Data: Begin

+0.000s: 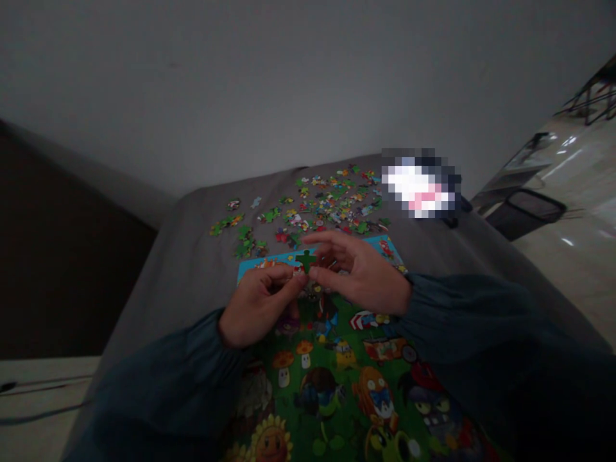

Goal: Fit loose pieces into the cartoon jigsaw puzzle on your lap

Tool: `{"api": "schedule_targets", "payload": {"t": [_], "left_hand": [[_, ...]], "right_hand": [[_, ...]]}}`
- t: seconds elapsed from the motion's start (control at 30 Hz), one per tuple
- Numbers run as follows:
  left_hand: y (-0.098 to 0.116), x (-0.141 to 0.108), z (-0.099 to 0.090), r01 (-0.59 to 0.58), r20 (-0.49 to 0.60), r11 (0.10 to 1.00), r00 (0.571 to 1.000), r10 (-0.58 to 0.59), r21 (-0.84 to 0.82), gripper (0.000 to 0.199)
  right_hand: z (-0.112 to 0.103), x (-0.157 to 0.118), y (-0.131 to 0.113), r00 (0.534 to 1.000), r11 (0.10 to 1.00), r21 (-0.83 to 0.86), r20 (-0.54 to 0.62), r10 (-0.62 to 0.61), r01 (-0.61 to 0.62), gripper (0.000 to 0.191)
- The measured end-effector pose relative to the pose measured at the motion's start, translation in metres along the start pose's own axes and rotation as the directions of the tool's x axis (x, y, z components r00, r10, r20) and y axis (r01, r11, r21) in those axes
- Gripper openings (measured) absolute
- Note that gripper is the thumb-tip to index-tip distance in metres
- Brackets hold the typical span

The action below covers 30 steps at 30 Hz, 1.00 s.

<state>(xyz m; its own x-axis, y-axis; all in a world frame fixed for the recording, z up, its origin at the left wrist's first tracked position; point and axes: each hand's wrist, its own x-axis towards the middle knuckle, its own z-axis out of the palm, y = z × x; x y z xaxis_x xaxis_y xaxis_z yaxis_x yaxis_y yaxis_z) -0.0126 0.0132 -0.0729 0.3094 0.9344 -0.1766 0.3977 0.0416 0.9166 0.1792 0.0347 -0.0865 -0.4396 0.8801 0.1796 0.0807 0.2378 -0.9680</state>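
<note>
A small green jigsaw puzzle piece (305,258) is raised over the top part of a printed puzzle picture (308,362). My left hand (262,298) pinches it from the left between thumb and fingers. From the other side, my right hand (359,269) has its thumb and a bent finger at the piece's right and lower edge, with the index finger stretched out above. The picture shows cartoon plants and figures on green, with a light blue border at its far end. Both hands and forearms cover parts of it.
Many loose puzzle pieces (332,199) lie scattered on the grey cloth (192,256) beyond the picture. A blurred-out bright object (421,186) stands at the back right. A pale wall (289,83) rises behind the table. Dark-framed furniture (534,205) is on the right.
</note>
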Motion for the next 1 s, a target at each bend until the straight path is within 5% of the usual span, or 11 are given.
{"api": "schedule_targets", "payload": {"t": [0.1, 0.27, 0.53, 0.73, 0.87, 1.0], "left_hand": [[-0.002, 0.002, -0.001, -0.087, -0.036, 0.996, 0.995, 0.088, 0.032, 0.042], [-0.006, 0.004, 0.001, -0.222, -0.165, 0.974, 0.96, 0.227, 0.047, 0.031], [-0.012, 0.006, 0.008, -0.053, -0.358, 0.982, 0.934, -0.015, -0.181, 0.034], [-0.01, 0.005, 0.005, -0.05, -0.259, 0.919, 0.964, -0.058, -0.391, 0.034], [-0.005, 0.004, -0.005, -0.046, -0.157, 0.725, 0.984, -0.087, -0.688, 0.045], [-0.008, 0.007, -0.012, -0.057, -0.152, 0.63, 0.984, -0.098, -0.774, 0.063]], "right_hand": [[0.001, 0.002, 0.004, 0.999, 0.996, -0.094, -0.033, 0.006, -0.009, 0.015], [0.001, 0.001, 0.004, 0.993, 0.973, -0.229, -0.103, -0.059, 0.034, 0.014], [0.005, -0.005, -0.002, 0.974, 0.916, -0.381, -0.128, -0.188, 0.127, 0.014], [0.002, -0.001, -0.004, 0.997, 0.968, -0.247, -0.06, -0.058, 0.041, 0.016], [-0.003, 0.003, -0.005, 0.997, 0.995, -0.079, -0.055, 0.054, -0.058, 0.015], [-0.005, 0.005, -0.005, 0.993, 0.994, 0.036, -0.04, 0.108, -0.106, 0.014]]}}
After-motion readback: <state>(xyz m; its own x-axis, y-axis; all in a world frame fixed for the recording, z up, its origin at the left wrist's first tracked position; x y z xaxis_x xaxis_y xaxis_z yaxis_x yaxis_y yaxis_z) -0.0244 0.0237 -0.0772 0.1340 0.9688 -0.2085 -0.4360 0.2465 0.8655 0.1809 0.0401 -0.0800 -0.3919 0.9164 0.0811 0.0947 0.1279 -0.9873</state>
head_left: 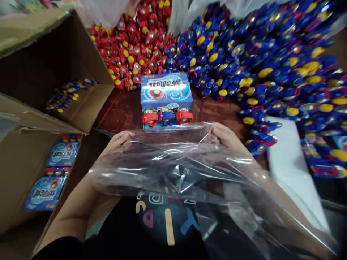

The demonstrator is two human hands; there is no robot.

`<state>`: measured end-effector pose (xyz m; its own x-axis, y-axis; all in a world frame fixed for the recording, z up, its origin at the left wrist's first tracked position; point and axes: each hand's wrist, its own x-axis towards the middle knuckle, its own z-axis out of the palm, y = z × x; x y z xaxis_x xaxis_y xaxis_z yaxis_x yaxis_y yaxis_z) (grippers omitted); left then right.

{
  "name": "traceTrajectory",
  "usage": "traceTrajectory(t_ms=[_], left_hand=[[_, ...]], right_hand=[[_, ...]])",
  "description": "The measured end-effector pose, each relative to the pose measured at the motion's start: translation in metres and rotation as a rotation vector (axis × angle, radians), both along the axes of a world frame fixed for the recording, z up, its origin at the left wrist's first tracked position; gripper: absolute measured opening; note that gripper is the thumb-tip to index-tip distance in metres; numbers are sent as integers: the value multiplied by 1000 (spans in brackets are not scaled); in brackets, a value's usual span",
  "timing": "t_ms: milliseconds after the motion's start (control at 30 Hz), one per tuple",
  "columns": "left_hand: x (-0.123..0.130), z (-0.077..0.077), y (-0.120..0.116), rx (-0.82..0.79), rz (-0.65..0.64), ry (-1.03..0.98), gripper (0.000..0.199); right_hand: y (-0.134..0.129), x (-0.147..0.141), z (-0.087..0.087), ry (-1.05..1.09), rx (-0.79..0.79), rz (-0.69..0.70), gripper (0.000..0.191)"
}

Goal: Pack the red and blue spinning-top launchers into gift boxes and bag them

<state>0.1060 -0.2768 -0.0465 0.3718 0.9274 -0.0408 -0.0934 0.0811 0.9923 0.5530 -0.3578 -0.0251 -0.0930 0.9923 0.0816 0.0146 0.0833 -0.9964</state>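
A clear plastic bag [173, 159] is stretched out in front of my body, its far edge pulled wide. My left hand [119, 142] pinches that edge at the left. At the right, my right hand [223, 135] grips the same edge, fingers closed on the film. Just beyond the bag stands a blue printed box [166, 88] on the dark red table [119, 108]. Along the box's open front sit two red toys [184, 116] with a blue toy [166, 117] between them. The bag's near part drapes over my forearms and lap.
Red toys [138, 47] are heaped at the back, and a large pile of blue toys [225, 54] spreads to the right. An open cardboard carton [100, 72] lies at the left, with blue toys inside. Below it, another carton [18, 173] holds packed boxes [46, 193]. White sheets [292, 162] lie right.
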Motion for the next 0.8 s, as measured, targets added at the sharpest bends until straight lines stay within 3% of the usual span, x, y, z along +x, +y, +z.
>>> traceTrajectory(t_ms=[100,200,267,333,433,567,633,700,800], left_hand=[[1,-8,20,-11,-38,167,50],[24,-12,47,74,-83,357,79],[41,-15,57,184,-153,503,74],[52,-18,54,286,-247,605,56],[52,-19,32,428,-399,676,48],[31,-18,0,495,-599,826,50],[23,-18,-8,551,-698,950,46],[19,-22,-10,694,-786,1023,43],[20,-35,-9,942,-826,1031,37]], right_hand=[[2,-1,-35,-205,90,-88,49],[24,-7,-56,-592,256,-112,47],[32,-15,-65,-615,270,-128,52],[24,-23,-71,-560,227,-154,53],[-25,-26,-74,-497,163,-193,50],[-125,-18,-72,-517,30,-232,45],[-165,-15,-69,-593,2,-173,38],[-188,-13,-67,-762,46,-52,32],[-193,-15,-68,-1142,273,71,27]])
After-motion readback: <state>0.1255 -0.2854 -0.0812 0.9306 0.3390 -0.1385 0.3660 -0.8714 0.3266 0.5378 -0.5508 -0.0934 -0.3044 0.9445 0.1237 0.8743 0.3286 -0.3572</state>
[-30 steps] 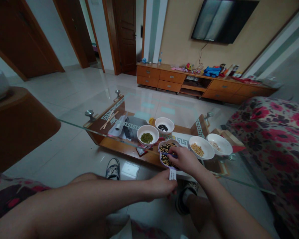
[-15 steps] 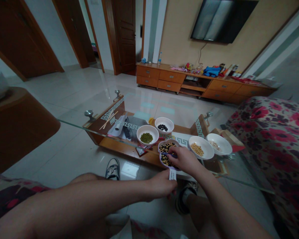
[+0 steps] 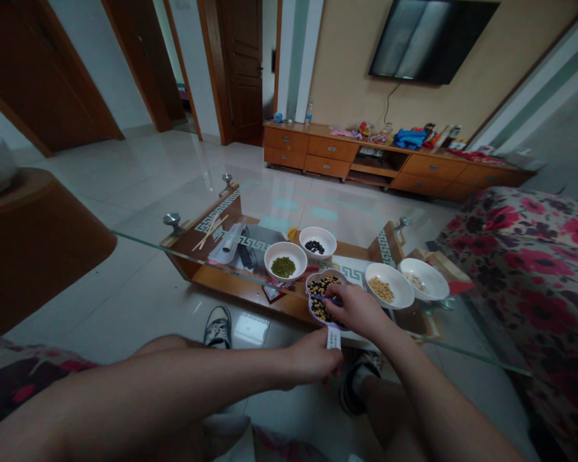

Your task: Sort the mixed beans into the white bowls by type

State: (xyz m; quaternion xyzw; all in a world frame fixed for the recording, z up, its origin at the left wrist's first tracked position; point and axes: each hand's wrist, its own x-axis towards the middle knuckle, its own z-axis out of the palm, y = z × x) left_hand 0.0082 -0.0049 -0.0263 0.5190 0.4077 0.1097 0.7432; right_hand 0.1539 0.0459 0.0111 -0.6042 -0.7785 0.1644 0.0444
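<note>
A purple-rimmed, lobed pan holds mixed black and yellow beans at the near edge of the glass table. Closed around its handle, where a white printed label shows, is my left hand. My right hand reaches over the beans with its fingertips pinched together. What they hold, if anything, is too small to make out. Around the pan stand a bowl of green beans, a bowl of black beans, a bowl of yellow beans and a bowl with pale contents.
A glass table stands before me on a wooden base. Chopsticks and a clear roll appear left of the bowls. My shoes are on the tiled floor. A floral-covered sofa flanks the right side.
</note>
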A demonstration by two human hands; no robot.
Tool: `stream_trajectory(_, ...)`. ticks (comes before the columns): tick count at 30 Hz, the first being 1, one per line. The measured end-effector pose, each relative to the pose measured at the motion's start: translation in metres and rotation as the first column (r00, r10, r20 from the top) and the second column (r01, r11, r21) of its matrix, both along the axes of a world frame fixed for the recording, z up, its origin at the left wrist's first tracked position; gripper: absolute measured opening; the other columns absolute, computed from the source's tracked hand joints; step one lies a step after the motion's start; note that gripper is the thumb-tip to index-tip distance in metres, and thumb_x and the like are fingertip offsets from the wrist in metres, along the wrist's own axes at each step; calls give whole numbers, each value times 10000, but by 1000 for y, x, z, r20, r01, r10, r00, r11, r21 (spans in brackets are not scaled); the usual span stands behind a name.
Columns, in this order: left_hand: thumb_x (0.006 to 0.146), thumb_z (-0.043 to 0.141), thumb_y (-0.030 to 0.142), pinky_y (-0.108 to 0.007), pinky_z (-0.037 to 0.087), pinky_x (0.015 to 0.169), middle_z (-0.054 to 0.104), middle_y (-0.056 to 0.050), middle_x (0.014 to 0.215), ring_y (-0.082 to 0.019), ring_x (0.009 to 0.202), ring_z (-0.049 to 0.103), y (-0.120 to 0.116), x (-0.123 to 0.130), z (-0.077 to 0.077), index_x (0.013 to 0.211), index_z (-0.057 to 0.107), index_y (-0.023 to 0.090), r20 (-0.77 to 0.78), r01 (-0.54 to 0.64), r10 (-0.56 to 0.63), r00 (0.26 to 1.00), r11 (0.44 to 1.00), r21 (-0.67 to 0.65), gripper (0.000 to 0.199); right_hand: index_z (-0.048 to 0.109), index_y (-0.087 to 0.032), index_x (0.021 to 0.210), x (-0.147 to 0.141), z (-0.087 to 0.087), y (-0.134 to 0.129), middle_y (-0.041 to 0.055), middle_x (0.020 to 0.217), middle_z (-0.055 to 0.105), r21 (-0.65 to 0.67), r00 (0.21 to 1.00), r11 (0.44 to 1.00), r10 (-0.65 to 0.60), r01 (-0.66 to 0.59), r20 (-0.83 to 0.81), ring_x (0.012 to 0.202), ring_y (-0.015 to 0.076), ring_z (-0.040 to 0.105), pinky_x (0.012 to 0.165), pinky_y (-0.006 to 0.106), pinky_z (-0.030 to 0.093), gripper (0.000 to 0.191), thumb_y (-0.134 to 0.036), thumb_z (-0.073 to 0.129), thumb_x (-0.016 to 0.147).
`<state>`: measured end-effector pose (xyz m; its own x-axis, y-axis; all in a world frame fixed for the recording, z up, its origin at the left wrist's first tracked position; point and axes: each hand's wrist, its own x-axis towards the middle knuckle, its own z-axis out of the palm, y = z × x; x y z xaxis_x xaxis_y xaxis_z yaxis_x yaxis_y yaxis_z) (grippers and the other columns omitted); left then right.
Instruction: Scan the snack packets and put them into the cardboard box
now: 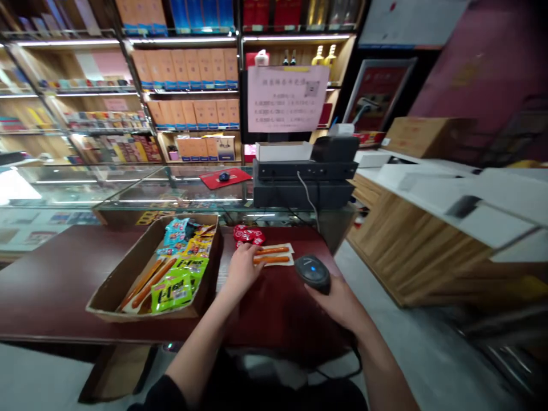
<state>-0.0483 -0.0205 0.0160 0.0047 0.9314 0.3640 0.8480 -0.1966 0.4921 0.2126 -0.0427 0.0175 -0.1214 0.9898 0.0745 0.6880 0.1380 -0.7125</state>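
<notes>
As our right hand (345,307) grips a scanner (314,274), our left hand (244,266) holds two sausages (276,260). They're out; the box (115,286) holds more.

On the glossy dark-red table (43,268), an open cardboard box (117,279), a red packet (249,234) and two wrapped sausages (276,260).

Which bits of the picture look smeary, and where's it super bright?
Head view: the white-topped wooden counter at right looks smeared and stretched; head view: small print on the pale pink paper sign is blurry; head view: white strip lights glow at the back, and a white patch glares at far left.
</notes>
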Motion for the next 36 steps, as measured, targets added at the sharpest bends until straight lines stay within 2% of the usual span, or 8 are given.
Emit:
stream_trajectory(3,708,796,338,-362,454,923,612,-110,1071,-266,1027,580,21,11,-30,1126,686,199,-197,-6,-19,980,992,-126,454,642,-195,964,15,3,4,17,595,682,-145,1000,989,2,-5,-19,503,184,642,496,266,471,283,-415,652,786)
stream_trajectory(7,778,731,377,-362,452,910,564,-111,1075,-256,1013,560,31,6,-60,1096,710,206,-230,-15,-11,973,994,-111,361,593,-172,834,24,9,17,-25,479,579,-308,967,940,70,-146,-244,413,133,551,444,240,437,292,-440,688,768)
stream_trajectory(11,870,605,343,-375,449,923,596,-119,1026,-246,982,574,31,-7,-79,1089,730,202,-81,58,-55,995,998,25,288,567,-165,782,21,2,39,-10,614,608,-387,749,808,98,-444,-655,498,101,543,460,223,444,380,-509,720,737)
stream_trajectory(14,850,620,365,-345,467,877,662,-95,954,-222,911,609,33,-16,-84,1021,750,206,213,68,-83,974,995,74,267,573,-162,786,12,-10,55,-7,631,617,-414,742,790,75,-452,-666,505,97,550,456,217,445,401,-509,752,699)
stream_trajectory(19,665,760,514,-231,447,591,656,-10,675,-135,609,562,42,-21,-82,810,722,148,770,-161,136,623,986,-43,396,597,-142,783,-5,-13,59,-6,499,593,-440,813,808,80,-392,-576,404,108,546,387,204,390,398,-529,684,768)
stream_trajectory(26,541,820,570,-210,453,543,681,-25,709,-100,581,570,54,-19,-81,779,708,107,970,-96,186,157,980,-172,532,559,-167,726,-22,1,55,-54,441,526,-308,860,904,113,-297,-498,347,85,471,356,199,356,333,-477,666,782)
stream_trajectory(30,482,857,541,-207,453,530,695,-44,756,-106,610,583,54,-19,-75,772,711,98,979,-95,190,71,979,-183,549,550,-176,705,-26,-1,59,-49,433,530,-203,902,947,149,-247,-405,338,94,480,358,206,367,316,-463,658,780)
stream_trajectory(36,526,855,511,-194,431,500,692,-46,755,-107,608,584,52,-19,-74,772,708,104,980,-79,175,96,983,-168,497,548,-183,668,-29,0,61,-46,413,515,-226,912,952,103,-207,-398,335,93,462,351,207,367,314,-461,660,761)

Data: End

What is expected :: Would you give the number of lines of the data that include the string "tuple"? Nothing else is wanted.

Written reply :: 2